Livestreaming “Diablo IV” we understand, but getting canned from your job?

A recent viral storm occurred when Brittany Pietsch, a former account exec at Cloudflare, recorded her firing, during which no one involved could explain how she failed to meet performance expectations.

While many viewers commended Pietsch for standing up for herself, Cloudflare CEO Matthew Prince defended the firing as one of ~40 across its sales team, despite admitting it was done poorly.

It’s not just Pietsch

According to Business Insider, it’s becoming more common for workers to hit record when being let go, especially when layoffs occur over Zoom or other online platforms.

  • Mickella Simone Miller shared the hours spent waiting for her layoff from a tech company, which included watching people go into meetings, then eerily disappear from Teams.
  • Another woman did hers in the style of a very depressing “get ready with me” video.


But why?

Well, we post everything now. This TikToker rates luxury bathrooms on how nice they are to poop in.

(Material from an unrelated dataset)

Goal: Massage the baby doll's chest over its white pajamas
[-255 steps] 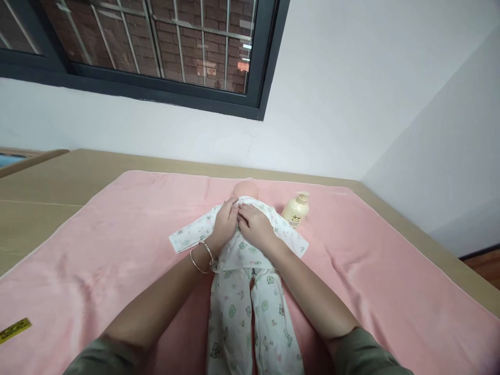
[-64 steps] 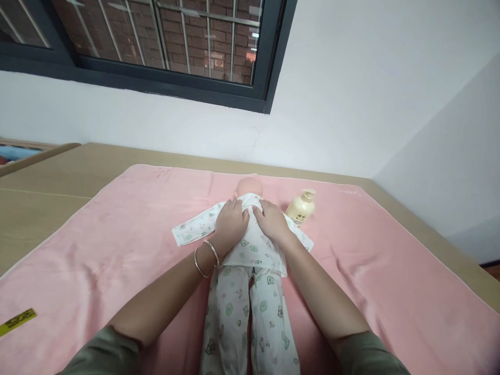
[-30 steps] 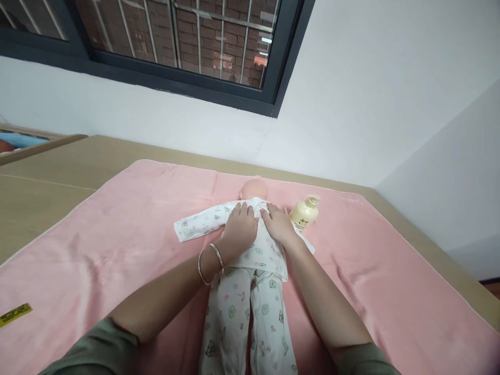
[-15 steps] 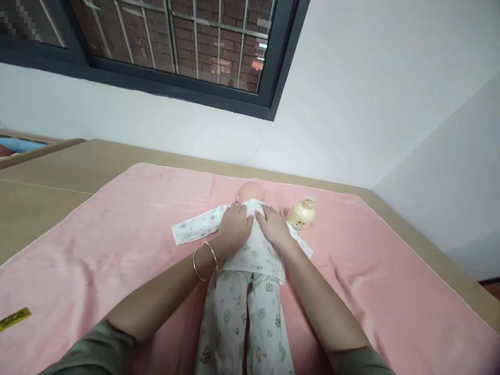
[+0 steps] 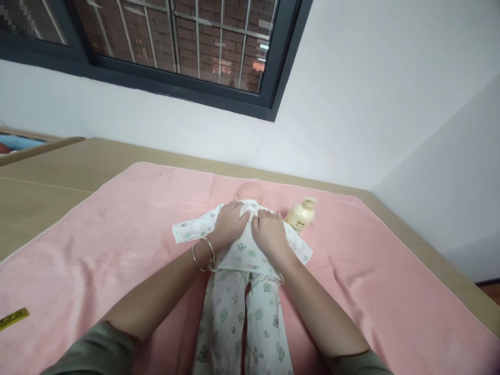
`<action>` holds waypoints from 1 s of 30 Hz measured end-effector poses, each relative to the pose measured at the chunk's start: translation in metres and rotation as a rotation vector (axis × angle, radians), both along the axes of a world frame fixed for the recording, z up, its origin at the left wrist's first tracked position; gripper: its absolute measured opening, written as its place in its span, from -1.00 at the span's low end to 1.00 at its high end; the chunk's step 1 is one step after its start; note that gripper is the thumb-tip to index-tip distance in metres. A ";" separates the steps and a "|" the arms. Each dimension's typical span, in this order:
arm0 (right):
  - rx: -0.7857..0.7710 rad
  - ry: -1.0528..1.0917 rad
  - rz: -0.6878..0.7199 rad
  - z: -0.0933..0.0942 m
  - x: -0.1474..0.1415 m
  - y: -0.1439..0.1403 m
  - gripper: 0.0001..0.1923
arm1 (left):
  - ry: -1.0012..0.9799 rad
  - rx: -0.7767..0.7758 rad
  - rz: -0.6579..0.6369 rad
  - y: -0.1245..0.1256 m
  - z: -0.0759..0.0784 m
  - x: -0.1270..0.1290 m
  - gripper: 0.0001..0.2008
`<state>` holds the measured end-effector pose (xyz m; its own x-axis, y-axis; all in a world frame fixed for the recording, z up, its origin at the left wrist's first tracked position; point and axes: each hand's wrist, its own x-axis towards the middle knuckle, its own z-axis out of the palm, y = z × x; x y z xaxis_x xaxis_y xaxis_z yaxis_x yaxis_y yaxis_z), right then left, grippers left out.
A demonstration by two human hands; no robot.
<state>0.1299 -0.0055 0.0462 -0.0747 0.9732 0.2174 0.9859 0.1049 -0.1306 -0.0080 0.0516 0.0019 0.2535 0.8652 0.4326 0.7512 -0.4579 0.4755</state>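
A doll [image 5: 250,192] lies on its back, its head away from me. It wears a white printed top [image 5: 250,255] and matching trousers [image 5: 226,312], with the sleeves spread to the sides. On the chest's left side rests my left hand [image 5: 232,221], a bangle at its wrist, its fingers laid over the cloth by the shoulder. My right hand [image 5: 270,229] lies on the other side of the chest, palm down and fingers forward. Both thumbs point inward near the collar. A pale yellow pump bottle [image 5: 302,214] stands just beyond the right sleeve.
A pink blanket [image 5: 128,229] with some folds lies under the doll on a wooden surface [image 5: 58,161]. A yellow label strip [image 5: 14,318] is at the left edge. Behind are a white wall [image 5: 332,114] and a dark-framed window [image 5: 175,86].
My right hand has shifted slightly left and lower on the chest, its fingers closer together. My left hand has moved a little left. The top's cloth near the collar is more creased.
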 end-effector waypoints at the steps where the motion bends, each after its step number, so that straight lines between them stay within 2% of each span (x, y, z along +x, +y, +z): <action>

Insider posits that layoff videos destigmatize the process, and show young employees what to expect and what to do next.

There’s also been a heavy push since the pandemic for companies to take accountability for how they speak to and treat employees, with a glut of CEOs going viral for callous or out-of-touch remarks.

One might argue that future employers could be reluctant to hire someone who’d post a layoff video — but as Pietsch, whose LinkedIn is full of support, wrote:

“Any company that wouldn’t want to hire me because I shared a video of how a company fired me or because I asked questions as to why I was being let go is not a company I would ever want to work for anyway.”